### What is needed
Below are the records; copy exactly the stretch from the line containing "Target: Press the" through the line containing "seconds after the", both ends included, and nothing else.

### Data extracts
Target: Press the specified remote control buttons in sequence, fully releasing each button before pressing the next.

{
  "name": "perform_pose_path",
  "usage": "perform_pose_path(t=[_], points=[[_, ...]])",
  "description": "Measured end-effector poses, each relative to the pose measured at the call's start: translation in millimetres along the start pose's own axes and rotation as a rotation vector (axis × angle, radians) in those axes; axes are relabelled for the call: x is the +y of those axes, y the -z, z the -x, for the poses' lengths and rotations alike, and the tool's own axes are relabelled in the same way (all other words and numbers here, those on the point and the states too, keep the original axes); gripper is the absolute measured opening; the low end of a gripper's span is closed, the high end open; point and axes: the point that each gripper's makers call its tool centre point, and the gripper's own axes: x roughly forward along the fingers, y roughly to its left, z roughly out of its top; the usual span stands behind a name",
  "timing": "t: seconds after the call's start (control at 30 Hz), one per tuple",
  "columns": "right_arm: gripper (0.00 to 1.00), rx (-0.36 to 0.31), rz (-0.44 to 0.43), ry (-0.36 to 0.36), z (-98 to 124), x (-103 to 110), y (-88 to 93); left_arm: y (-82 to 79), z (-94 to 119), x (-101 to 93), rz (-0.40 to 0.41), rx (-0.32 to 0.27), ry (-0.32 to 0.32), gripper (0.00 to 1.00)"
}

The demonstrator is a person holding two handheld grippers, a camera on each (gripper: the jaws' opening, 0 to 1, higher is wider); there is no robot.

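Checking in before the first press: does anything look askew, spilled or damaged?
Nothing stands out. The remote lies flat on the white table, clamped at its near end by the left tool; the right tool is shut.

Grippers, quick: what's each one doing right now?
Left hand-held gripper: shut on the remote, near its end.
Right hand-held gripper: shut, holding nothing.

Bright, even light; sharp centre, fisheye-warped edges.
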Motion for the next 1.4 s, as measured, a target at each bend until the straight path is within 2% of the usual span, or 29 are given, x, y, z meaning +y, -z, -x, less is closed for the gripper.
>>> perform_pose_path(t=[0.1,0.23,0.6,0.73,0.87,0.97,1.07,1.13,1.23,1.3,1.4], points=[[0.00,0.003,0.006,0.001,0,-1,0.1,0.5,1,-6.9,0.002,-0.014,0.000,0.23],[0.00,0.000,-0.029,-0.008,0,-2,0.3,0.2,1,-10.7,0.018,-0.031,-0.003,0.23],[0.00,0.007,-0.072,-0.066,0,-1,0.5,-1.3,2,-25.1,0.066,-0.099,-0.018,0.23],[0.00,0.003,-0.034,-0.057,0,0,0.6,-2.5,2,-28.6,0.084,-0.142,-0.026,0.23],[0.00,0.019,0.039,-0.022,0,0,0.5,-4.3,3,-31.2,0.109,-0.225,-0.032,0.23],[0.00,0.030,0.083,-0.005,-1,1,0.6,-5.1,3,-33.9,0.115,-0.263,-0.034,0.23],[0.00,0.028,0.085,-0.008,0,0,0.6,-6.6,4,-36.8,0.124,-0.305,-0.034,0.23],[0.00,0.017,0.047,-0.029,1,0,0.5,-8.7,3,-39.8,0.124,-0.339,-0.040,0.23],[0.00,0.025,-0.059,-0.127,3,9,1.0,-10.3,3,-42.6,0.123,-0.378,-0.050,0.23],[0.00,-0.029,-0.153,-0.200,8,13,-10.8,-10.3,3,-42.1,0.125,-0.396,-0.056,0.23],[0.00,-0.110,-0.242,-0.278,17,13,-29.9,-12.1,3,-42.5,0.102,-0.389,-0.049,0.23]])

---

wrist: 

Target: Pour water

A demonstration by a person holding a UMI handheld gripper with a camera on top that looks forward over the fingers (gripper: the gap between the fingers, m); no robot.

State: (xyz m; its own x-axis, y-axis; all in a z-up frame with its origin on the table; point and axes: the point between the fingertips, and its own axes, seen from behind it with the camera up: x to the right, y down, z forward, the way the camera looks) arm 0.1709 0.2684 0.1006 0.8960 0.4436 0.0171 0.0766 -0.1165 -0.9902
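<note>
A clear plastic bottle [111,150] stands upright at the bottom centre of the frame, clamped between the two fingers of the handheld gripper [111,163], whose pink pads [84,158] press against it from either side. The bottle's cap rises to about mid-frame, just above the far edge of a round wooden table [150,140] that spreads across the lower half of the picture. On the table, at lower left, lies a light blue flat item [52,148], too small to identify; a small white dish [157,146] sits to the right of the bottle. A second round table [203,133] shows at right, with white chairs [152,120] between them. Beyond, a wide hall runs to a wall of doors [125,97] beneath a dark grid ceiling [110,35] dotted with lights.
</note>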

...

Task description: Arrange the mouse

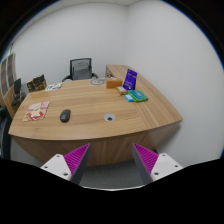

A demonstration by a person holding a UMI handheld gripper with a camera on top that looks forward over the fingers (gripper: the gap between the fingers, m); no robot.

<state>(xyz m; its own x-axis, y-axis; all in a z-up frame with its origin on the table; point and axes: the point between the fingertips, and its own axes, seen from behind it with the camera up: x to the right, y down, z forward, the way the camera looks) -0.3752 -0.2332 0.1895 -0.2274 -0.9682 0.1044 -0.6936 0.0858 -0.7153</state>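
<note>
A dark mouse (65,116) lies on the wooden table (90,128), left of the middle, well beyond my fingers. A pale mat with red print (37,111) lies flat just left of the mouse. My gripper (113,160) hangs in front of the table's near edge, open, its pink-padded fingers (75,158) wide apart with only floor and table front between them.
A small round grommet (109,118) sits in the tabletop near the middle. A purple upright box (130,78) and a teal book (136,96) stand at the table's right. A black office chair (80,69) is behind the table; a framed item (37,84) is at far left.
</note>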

### The answer
Target: Press the specified remote control buttons in sequence, fully releasing each button before pressing the next.

{
  "name": "perform_pose_path",
  "usage": "perform_pose_path(t=[_], points=[[_, ...]])",
  "description": "Measured end-effector poses, each relative to the pose measured at the call's start: translation in millimetres along the start pose's own axes and rotation as a rotation vector (axis × angle, radians) in those axes; axes are relabelled for the call: x is the +y of those axes, y the -z, z the -x, for the poses' lengths and rotations alike, and the tool's own axes are relabelled in the same way (all other words and numbers here, those on the point and the states too, keep the original axes); gripper is the absolute measured opening; the low end of a gripper's span is closed, the high end open; point and axes: the point that each gripper's makers call its tool centre point, and the gripper's own axes: x roughly forward along the fingers, y roughly to its left, z roughly out of its top; the usual span stands behind a name",
  "timing": "t: seconds after the call's start (control at 30 Hz), one per tuple",

No more output is expected here.